In late June, one of cybersecurity expert Steven Adair’s clients got an alert from Microsoft: one of the client’s employees working on human rights issues had their email account compromised. The client wanted to know if Adair could get to the bottom of it.
Adair, who used to work in cyberdefense at the U.S. space agency NASA before setting up his own firm, Volexity, immediately launched an investigation – and hit a brick wall.
“We pored over every detail related to this user’s behavior,” Adair told Reuters on Thursday. “We couldn’t turn up anything.”
The hackers who broke into his client’s emails were the same set of sophisticated cyber spies Microsoft MSFT.O this week blamed for stealing emails from senior U.S. officials, including State Department employees and Commerce Secretary Gina Raimondo. Microsoft said the hacks worked not by hijacking computers or stealing passwords but by taking advantage of a still-undisclosed security issue with the company’s ubiquitous online email service.
Because Adair’s client – whom he declined to identify – was not paying Microsoft for its premium security suite, detailed forensic data was unavailable and Adair had no way to figure out what had happened.
“We basically became a spectator at that point,” he said.
Adair is now pushing for Microsoft to provide the additional data to its clients free of charge, a campaign that has picked up steam in the wake of the breach amid disquiet with the software giant’s security practices in government circles.
U.S. Senator Ron Wyden said Microsoft should offer all its customers full forensic capabilities, saying that “charging people for premium features necessary to not get hacked is like selling a car and then charging extra for seatbelts and airbags.”
Microsoft did not immediately return messages seeking comment on Adair’s experience, Wyden’s comment, or other criticism of its security.
In a blog post that first outlined the hack late on Tuesday, Microsoft said that “accountability starts with us” and that it was “continually self-evaluating, learning from incidents” and strengthening its defenses.
A STORM IN THE CLOUD
For years individuals, organizations and governments have been moving their emails, spreadsheets and other data off their own servers and on to Microsoft’s, taking advantage of cost savings and the integration with the Redmond, Washington-based company’s suite of office tools. At the same time, Microsoft has promoted the use of its own security products, prompting some clients to abandon what they saw as redundant antivirus programs.

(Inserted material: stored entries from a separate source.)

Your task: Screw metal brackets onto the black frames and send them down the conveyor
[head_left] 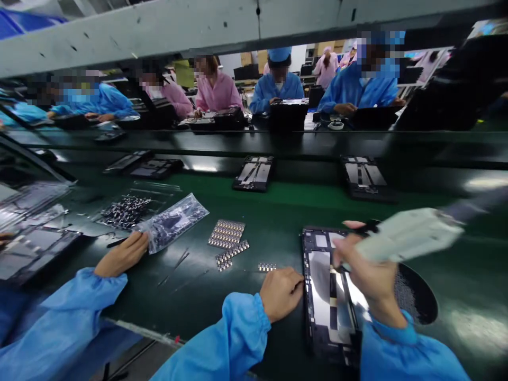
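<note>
An opened tablet (320,288), with silvery panels and a dark frame, lies in front of me. My left hand (281,293) rests at its left edge, fingers curled; whatever is inside them, if anything, is hidden. Above the tablet's right side, my right hand (371,272) is wrapped round a pale corded power tool, apparently an electric screwdriver (410,235). The tool is tilted and its tip cannot be made out. A short strip of small parts (267,267) lies just left of the tablet. Partly behind my right wrist is a black round mat or dish (416,293).
At left, a co-worker's hand (125,254) touches a clear plastic bag (178,222). Nearby are a heap of small dark parts (125,211), a sheet of small parts (226,234) and tweezers (174,267). More opened tablets (254,173) lie beyond; people sit opposite.
</note>
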Action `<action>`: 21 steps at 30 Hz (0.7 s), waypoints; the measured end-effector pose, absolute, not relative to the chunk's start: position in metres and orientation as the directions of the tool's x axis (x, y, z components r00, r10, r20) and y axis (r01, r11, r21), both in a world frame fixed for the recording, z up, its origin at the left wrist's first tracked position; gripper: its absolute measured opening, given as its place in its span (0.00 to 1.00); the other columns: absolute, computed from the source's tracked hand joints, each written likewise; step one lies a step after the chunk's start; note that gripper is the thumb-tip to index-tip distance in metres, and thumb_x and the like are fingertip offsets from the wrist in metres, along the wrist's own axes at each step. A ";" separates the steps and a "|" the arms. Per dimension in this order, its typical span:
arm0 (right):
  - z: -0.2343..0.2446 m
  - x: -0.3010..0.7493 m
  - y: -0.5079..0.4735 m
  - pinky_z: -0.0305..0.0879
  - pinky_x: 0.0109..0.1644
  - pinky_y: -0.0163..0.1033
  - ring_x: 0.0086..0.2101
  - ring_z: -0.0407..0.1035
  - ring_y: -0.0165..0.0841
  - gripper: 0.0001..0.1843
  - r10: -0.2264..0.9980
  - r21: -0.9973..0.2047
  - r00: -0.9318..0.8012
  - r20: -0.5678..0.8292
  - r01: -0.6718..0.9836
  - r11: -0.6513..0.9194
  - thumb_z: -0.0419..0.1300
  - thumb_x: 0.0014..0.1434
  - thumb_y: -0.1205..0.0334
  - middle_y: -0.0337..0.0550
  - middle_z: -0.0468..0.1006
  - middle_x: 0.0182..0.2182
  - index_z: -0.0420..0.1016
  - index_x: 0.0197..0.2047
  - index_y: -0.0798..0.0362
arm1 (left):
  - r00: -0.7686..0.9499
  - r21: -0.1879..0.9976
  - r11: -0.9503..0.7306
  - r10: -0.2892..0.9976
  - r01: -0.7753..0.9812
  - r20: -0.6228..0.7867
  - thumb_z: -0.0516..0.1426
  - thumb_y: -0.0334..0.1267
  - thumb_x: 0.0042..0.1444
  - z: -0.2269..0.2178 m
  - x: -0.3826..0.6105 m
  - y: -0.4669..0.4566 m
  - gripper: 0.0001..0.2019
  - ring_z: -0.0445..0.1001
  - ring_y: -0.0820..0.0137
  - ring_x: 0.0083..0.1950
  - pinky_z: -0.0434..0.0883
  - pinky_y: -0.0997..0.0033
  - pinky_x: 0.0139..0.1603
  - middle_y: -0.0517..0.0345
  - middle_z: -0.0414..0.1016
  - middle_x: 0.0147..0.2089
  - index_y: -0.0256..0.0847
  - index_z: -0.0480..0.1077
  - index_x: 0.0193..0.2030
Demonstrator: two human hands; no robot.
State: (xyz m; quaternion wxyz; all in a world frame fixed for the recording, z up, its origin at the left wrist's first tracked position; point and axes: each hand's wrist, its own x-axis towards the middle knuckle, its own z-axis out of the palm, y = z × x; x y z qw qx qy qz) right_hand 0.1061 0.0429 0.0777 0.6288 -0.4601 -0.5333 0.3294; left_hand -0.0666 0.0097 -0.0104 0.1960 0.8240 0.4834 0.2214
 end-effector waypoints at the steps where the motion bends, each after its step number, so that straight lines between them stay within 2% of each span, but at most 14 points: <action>1: 0.075 0.094 0.049 0.65 0.26 0.40 0.16 0.65 0.31 0.16 0.918 -0.933 0.169 0.360 0.061 0.355 0.66 0.54 0.61 0.29 0.70 0.15 0.68 0.45 0.52 | 0.431 0.568 -0.454 0.883 0.686 0.186 0.56 0.28 0.55 -0.011 -0.068 0.009 0.09 0.74 0.70 0.31 0.70 0.74 0.34 0.55 0.76 0.32 0.39 0.77 0.39; 6: 0.057 0.061 0.077 0.65 0.27 0.41 0.16 0.65 0.31 0.16 0.942 -0.943 0.062 0.329 0.078 0.324 0.65 0.53 0.62 0.29 0.69 0.13 0.68 0.45 0.53 | 0.321 0.668 -0.422 0.906 0.612 0.278 0.55 0.29 0.58 -0.017 -0.077 0.003 0.09 0.74 0.71 0.33 0.71 0.74 0.37 0.55 0.75 0.33 0.38 0.77 0.41; 11: 0.052 0.059 0.079 0.63 0.26 0.39 0.15 0.63 0.30 0.16 0.951 -0.949 0.054 0.304 0.099 0.298 0.65 0.53 0.62 0.28 0.68 0.13 0.68 0.45 0.54 | 0.280 0.685 -0.405 0.914 0.606 0.293 0.53 0.32 0.61 -0.022 -0.073 0.001 0.12 0.75 0.68 0.36 0.73 0.71 0.40 0.53 0.75 0.35 0.38 0.75 0.48; 21: 0.045 0.059 0.080 0.67 0.30 0.42 0.16 0.64 0.31 0.15 0.952 -0.945 0.044 0.304 0.144 0.295 0.64 0.54 0.61 0.28 0.68 0.13 0.69 0.44 0.54 | 0.238 0.748 -0.414 0.910 0.519 0.339 0.53 0.32 0.62 -0.024 -0.070 0.001 0.11 0.76 0.70 0.38 0.74 0.71 0.42 0.53 0.76 0.36 0.39 0.76 0.45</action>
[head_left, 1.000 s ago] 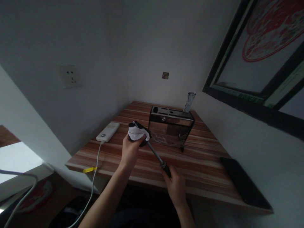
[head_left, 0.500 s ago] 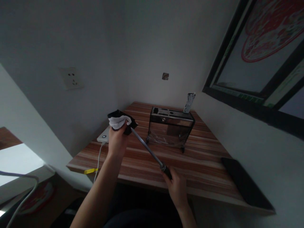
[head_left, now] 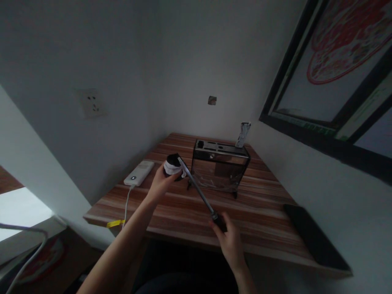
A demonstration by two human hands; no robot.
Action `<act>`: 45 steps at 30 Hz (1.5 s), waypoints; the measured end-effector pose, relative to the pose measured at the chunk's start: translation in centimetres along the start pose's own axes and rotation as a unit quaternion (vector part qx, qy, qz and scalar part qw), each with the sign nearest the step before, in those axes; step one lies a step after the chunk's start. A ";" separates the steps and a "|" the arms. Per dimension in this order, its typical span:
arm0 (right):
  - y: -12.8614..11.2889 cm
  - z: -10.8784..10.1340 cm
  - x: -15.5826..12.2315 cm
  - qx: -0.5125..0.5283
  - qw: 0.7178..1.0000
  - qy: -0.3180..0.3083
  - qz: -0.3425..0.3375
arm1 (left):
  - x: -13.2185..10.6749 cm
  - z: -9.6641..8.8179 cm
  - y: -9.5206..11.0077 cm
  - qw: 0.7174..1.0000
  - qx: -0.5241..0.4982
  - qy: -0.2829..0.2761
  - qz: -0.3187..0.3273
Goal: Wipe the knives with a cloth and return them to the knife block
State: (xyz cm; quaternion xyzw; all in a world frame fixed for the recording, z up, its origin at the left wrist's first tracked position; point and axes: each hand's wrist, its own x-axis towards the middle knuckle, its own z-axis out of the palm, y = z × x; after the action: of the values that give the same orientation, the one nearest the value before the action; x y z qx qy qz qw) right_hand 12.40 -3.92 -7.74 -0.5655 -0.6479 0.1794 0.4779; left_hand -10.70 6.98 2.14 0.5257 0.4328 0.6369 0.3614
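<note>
My right hand [head_left: 230, 241] is closed round the black handle of a sharpening steel [head_left: 199, 191], whose long grey rod slants up and to the left. At its upper end, my left hand [head_left: 162, 181] is closed on a bunched black and white cloth [head_left: 174, 164]. The tip of the rod lies against or just in front of the cloth; I cannot tell exactly which. Behind the rod stands a knife block [head_left: 219, 167] with a slotted black top and see-through sides. A plastic-wrapped handle [head_left: 243, 134] sticks up from its right end.
The wood-grain table [head_left: 260, 220] fits into a wall corner. On its left lies a white power bank [head_left: 139, 173] with a white cable [head_left: 126, 204] and a yellow tag [head_left: 115, 223]. A black flat slab [head_left: 315, 237] rests along the right edge. A framed picture [head_left: 337, 81] hangs at right.
My left hand and the cloth have moved right and slightly down, from lower on the rod to its tip. The power bank is now uncovered. My right hand has hardly moved.
</note>
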 end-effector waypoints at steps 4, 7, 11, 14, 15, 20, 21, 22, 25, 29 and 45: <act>-0.7 -0.4 0.2 0.055 0.998 0.006 0.021 | -0.4 0.1 -0.5 0.997 0.001 -0.073 -0.021; -1.3 -0.8 0.3 0.088 0.995 0.013 0.032 | -0.7 0.4 -0.4 0.979 0.032 -0.199 -0.027; -1.6 -1.4 0.5 0.148 0.987 0.017 0.065 | -1.4 1.4 -0.7 0.939 0.084 -0.332 -0.017; -1.8 -2.1 1.1 0.210 0.975 0.000 0.076 | -1.6 2.9 -1.4 0.908 0.089 -0.409 -0.028; -1.9 -2.4 1.4 0.224 0.972 -0.010 0.071 | -1.7 3.4 -1.7 0.894 0.084 -0.438 -0.038; -2.6 -4.1 2.7 0.212 0.976 -0.033 0.036 | -1.8 5.4 -3.8 0.849 0.029 -0.516 -0.110; -2.7 -4.5 2.9 0.208 0.977 -0.031 0.039 | -1.8 5.5 -4.1 0.851 0.021 -0.512 -0.117; -2.9 -4.8 3.1 0.208 0.977 -0.027 0.045 | -1.8 5.5 -4.5 0.855 0.014 -0.503 -0.121; -3.2 -6.0 4.2 0.219 0.974 -0.006 0.059 | -1.5 5.1 -5.3 0.865 -0.007 -0.485 -0.132; -3.3 -8.8 6.3 0.186 0.980 0.035 0.052 | -0.9 4.6 -6.1 0.867 -0.025 -0.477 -0.141; -16.3 -23.9 20.6 -0.523 0.780 0.156 -0.306 | -0.4 4.0 -5.5 0.889 -0.034 -0.447 -0.094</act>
State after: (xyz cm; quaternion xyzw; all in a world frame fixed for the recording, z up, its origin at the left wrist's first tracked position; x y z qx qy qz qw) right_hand 24.89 2.53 24.89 -0.5208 -0.6974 -0.4334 0.2334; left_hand -6.69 9.26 -2.85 0.6988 0.2514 0.3118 0.5927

The process of migrating an organization’s data and services to a big tech firm is sometimes called “moving to the cloud.” It can boost security, especially for small organizations that lack the resources to run their own IT or security departments.
But competitors squeezed by Microsoft’s security offering are sounding the alarm over how wide swaths of industry and government were effectively putting all their eggs in one basket.
“Organizations need to invest in security,” Adam Meyers of cybersecurity company CrowdStrike said in an email distributed to journalists on Wednesday. “Having one monolithic vendor that is responsible for all of your technology, products, services and security can end in disaster.”
Frustration is also building with Microsoft’s licensing structure, which charges customers extra for the ability to see detailed forensic logs like the ones Volexity’s Adair could not access. The issue has been a point of contention between the company and U.S. government ever since a hack of business software company SolarWinds (SWI.N) was disclosed in 2020.
Adair said he understood that Microsoft wanted to make money from its premium security product. But he said having more eyes open to cyberthreats would be a win-win for the company and its customers. He noted that the hackers – which Microsoft nicknames Storm-0558 – were caught only because someone at the State Department with access to Microsoft’s top-of-the-line logging noticed an anomaly in their forensic data.
“Having Microsoft further empower customers and security companies so they can work together is probably the best way,” Adair said.